Fátima Maldonado nasceu em Santo-Amaro Sousel , Portugal, em 1941. Poeta, crítica literária e jornalista, iniciou a sua trajetória poética em 1980 com a coletânea intitulada “Cidades Indefesas”, mostrando uma certa herança do Expressionismo, pela elaboração vocabular e pelo culto do excesso a nível temático. Dentre os temas mais abordados, ela apresenta a violência do imaginário sexual, assumido pela própria condição feminina.
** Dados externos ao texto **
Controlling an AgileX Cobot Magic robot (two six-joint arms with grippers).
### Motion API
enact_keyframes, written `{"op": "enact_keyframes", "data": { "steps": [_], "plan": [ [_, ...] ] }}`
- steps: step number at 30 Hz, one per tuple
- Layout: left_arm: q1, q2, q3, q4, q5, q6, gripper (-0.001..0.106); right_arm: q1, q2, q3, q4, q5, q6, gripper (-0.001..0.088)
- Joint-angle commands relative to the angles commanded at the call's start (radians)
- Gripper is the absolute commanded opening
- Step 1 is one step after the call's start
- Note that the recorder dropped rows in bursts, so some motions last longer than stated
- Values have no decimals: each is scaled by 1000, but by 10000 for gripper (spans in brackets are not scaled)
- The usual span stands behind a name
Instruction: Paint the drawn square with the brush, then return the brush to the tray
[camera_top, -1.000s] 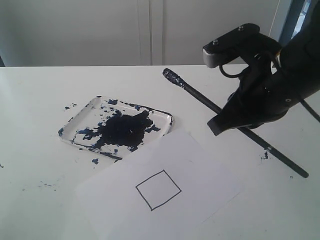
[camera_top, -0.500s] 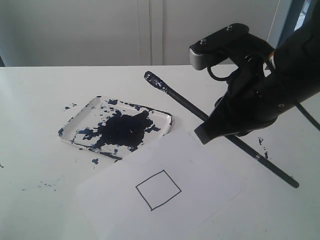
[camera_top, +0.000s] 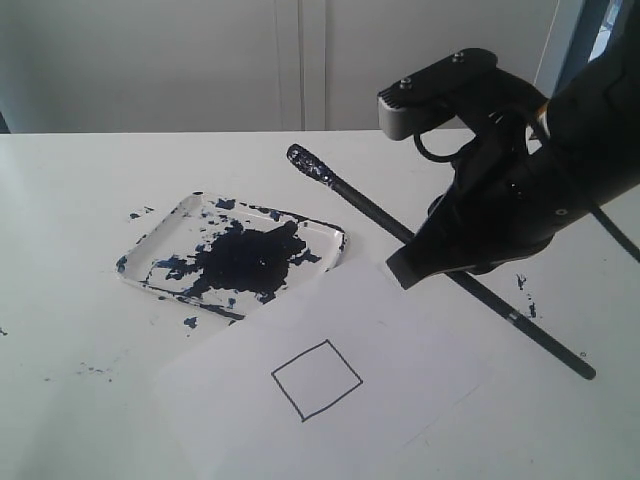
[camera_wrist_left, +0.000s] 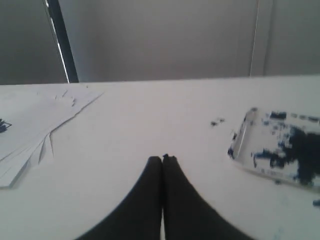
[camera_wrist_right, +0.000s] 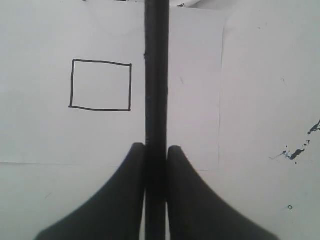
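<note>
Our right arm (camera_top: 560, 170) enters at the upper right of the exterior frame and slants down toward the centre. Our right gripper (camera_top: 412, 268) points down and to the left, its jaws clamped on the brush (camera_top: 360, 200) partway along the shaft. In the right wrist frame, both fingers (camera_wrist_right: 120, 200) press the shaft from either side at lower centre. Our left gripper (camera_wrist_left: 162, 159) sits at lower centre of its wrist frame, fingertips pressed together, holding nothing.
</note>
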Motion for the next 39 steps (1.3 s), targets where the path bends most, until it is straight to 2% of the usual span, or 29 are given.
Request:
{"op": "enact_keyframes", "data": {
  "steps": [4, 10, 14, 16, 18, 21, 23, 26, 28, 33, 39],
  "plan": [
    [0, 0, 0, 0, -24, -174, 3, 0, 0, 0, 0, 0, -2, 0],
    [0, 0, 0, 0, -137, -367, 3, 0, 0, 0, 0, 0, -2, 0],
    [0, 0, 0, 12, -159, -490, 3, 0, 0, 0, 0, 2, -2, 0],
    [0, 0, 0, 101, -170, -548, 3, 0, 0, 0, 2, 2, -2, 0],
    [0, 0, 0, 268, -210, -611, 3, 0, 0, 0, 2, 4, -2, 0],
    [0, 0, -10, 626, -304, -749, 3, 0, 0, 0, 5, 6, -2, 0],
    [0, 0, -47, 798, -315, -889, 3, 0, 0, 0, 10, -4, -2, 0],
    [0, 38, -91, 891, -270, -1010, 3, 0, 0, 0, 24, -18, -2, 0],
    [0, 83, -113, 910, -260, -1025, 3, 0, 0, 0, 26, -23, -2, 0],
    [0, 250, -188, 978, -354, -1046, 3, 0, 0, 0, 26, -27, -2, 0],
    [0, 502, -312, 1200, -394, -1154, 3, 0, 0, 0, 26, -23, -4, 0]
  ]
}}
Publicou ainda: Os Presságios (1983), Selo Selvagem (1985), A urna no Deserto (1989), Caça e Persuasões (com Paula Rego, 1991), Cadeias de Transmissão (1999) e Vida Extenuada (2007).

 

URNA NO DESERTO

Já não páras ao som das laranjeiras,
o silvo da paixão amorteceu,
o lacerar dos grifos
agita devagar a romãzeira,
horizonte vivaz anoiteceu.
Ardem sevícias nos pálios das comédias,
ruem gonzos nos pátios das contritas,
repúdios acontecem em vésperas de concílios,
impedem-se os quebrantos nas rotinas,
fere-se a uva no copo de cristal,
o bago no ateia contusões
nem cega a fruta o gume do cilício
e vibra o pulso ao impelir a dança.
Círios amotinados não acendem,
o leito não acolhe favoritas.
À sombra da cintura a magnólia
urge pavões,
cisma na voz ausente desespero,
range areia no triângulo da pata.
O trípode da morte encosta-se à coluna
e o vento não abriga, da roseira, a urna no deserto.

AS GRINALDAS DA GUERRA

Quem te disse
que não estaria longe
se regressada a casa
me afastasse?
Quem te disse que não poderias falar-me
de mãe a bicho
de fonte a jarro
de tecto a telha?
O ódio que te tenho
como podes supor
que esmorece?
Os beijos sobre palmas
só permitem
céptico adiar de execuções
incrédulas entradas triunfais
em sábados de Ramos.
O irritante herói
a provocar traição
o desmedido orgulho
a disfarçar o medo
que não chegue depressa
o vil comboio.
E se não se detém
ou se não o vislumbra?
Por isso não pára de agitar-se
e chama a atenção com fogos e bandeiras
a espera insuportável
transforma-a em arena
acomete nas feras
farpas de abandono.

POEMAS PARA UM INCESTO

Trocares o meu
por outro corpo à espera
é um vago sintoma que se imiscuiu
na suspeita matriz
recôndita cisterna
onde abeberam no mais limoso chão
as sacrílegas tardes
da degola materna.
A esparsa neblina enchia cada porta
de um velo putrescível
as casa estagna na poça das ausências
e o desejo sucumbe na falésia.
Nessa mão vitrificam
restos de placenta
amoras pintam no recorte dos dedos
o proibido mosto,
essa mão que decénios
enrugaram lisura
puxou-te em direção à cama onde nasceste.
Sibilante esconjuro
te marcou o fácies do selo ritual
e te obriga à errância na vereda deste trilho.
Enquanto nos embalam
nas camas aquecidas
onde um urso e um pato ouviam os queixumes
da fome de mais leite
tu chegavas à zona onde era proibido
recordar o processo das solenes gracinhas,
a palavra mal dita,
o fígado desfeito à volta das cenouras.
Só no seco coçar
da memória exaurida
sôfrega migalha a confidente apanha
à espera se um deslize abranda a contenção.

DECADÊNCIA

Indecente a palavra
cerrou a emoção,
em muitas vidas
aprende-se tão pouco.
No fim são quatro pérolas
num taça de vidro.

*Poemas do livro “Cadeias de Transmissão”, editora Frenesi, 1999.